Atto II. Attraverso una densa foresta si intravede la flotta degli Argonauti, pronti a salpare. Calciope, sorella di Medea, invita quest’ultima a dimenticare Giasone. Ma Medea usa i propri poteri magici per invocare contro di lui la notte, i venti e la tempesta. Viene esaudita e un uragano investe le navi. Giasone e Hipsiphile assistono impotenti al naufragio della flotta. Alla vista di Medea, la regina prorompe in rimproveri, poi però addolcisce i toni e la prega di dimenticare. Lungi dall’essere disposta a un tale sacrificio, Medea pugnala la rivale sotto gli occhi di Giasone e dei Greci terrorizzati.

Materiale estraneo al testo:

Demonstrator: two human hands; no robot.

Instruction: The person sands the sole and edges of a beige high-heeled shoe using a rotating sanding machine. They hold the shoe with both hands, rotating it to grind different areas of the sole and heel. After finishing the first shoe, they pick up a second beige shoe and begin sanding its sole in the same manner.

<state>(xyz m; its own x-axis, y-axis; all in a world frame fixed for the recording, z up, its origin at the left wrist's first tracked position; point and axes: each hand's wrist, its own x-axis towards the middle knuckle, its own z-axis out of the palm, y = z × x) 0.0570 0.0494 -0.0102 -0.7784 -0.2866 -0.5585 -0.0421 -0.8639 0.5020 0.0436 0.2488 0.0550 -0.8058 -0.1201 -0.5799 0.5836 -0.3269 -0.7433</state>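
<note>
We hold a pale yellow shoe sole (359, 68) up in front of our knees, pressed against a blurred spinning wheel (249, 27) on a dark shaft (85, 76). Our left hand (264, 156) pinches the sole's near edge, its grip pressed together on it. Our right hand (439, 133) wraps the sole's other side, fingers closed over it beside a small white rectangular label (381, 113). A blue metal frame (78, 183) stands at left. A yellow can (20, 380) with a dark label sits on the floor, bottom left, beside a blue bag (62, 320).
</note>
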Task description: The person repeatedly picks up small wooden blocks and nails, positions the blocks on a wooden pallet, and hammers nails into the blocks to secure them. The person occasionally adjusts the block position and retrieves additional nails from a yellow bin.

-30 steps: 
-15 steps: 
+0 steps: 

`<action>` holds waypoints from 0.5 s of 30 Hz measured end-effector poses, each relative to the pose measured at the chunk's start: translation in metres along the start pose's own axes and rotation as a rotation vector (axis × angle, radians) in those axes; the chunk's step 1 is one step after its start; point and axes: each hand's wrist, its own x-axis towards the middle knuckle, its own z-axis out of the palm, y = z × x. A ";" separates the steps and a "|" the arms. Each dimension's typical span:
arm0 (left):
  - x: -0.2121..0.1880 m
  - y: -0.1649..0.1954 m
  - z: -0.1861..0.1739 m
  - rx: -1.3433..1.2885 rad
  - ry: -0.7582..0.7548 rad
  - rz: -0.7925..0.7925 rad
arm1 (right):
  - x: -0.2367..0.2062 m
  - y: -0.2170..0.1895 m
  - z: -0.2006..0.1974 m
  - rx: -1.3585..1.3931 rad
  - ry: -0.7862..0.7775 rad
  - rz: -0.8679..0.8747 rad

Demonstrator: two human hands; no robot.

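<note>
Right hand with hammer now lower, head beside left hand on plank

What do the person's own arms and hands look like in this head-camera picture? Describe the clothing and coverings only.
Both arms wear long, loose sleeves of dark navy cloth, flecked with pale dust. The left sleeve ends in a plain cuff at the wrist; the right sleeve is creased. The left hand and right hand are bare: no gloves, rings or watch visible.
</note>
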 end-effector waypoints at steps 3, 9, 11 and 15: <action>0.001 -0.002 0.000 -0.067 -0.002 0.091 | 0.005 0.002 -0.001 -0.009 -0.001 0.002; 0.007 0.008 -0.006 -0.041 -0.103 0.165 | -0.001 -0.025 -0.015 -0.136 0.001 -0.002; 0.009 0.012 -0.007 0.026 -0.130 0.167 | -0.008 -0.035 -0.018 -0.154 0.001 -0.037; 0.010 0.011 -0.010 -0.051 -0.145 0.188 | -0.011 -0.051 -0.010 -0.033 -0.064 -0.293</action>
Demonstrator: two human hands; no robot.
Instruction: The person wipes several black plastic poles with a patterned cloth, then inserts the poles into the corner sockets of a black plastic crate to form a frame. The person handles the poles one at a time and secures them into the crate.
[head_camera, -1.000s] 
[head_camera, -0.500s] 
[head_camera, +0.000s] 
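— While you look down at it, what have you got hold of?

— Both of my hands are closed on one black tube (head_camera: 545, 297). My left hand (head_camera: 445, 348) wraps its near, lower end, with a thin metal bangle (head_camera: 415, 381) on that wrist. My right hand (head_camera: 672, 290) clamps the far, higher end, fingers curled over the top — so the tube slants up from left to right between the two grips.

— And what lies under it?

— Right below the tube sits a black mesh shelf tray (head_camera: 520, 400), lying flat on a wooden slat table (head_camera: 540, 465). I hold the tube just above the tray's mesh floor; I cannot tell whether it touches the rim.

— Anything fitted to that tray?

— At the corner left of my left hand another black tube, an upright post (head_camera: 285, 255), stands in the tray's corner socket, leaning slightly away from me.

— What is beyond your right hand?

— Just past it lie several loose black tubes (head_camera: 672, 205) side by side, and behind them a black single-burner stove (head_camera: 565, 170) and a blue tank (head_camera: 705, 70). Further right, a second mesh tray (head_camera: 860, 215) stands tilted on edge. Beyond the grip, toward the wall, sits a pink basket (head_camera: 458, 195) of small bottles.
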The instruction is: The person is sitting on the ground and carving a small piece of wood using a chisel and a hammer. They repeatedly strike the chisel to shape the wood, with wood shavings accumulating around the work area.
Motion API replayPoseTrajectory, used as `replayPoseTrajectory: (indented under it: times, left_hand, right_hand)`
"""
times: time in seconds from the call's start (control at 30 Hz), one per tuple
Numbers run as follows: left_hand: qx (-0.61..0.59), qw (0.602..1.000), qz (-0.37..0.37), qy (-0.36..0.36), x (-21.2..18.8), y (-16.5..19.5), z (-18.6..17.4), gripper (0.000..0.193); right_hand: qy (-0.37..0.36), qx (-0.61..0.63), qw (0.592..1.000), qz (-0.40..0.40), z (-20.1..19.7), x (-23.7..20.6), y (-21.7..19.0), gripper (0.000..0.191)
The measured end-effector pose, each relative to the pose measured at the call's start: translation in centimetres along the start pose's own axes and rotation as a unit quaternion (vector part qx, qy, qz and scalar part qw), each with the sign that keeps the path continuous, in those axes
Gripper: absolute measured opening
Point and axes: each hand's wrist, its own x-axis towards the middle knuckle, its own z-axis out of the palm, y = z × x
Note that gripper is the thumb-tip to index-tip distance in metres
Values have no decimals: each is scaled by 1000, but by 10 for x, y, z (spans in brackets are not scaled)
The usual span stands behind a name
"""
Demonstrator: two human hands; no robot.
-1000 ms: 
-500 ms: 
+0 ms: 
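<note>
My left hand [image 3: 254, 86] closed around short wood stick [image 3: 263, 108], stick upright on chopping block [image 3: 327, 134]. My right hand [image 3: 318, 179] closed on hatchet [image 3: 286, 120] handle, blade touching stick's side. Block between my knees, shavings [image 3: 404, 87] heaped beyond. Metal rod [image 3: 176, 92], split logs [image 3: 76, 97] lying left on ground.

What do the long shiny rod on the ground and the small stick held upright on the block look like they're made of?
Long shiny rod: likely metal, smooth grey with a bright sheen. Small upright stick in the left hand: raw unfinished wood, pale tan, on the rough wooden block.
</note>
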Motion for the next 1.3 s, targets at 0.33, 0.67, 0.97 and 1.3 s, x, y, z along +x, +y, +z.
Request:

Atto III. Le seguaci della Sibilla, la quale vive in una caverna scavata nelle vicinanze della foresta dove il Vello d’oro è sospeso, annunciano sinistri presagi. Sono interrotte da Medea, la quale, intenzionata a perfezionare la propria vendetta uccidendo lo stesso Giasone, vuole consultare la Sibilla per assicurarsi la riuscita del proprio progetto. Quest’ultima appare e annuncia tutte le disgrazie e i crimini che perseguiteranno lo sfortunato. Medea non desiste dal proprio disegno, ma il rimorso e l’amore la trattengono: come sente il suono delle armi che annunciano i nuovi combattimenti, ella accorre in soccorso di Giasone. Questi e i suoi seguaci, ormai decimati, sono attaccati dai giganti spuntati dalla terra. I poteri di Medea contrastano i giganti e successivamente ella fa assopire il drago che sorveglia il Vello d’oro, cosicché i Greci se ne impossessano senza sforzo. In premio del suo aiuto, Medea chiede a Giasone di partire immediatamente con lui. Ma questi risponde con disprezzo, abbandonando Colchis senza nemmeno dare l’addio. Al massimo del suo furore Medea monta allora sul proprio carro trainato da dei draghi e si mette all’inseguimento di colui per il quale ella ormai prova solo un odio inestinguibile.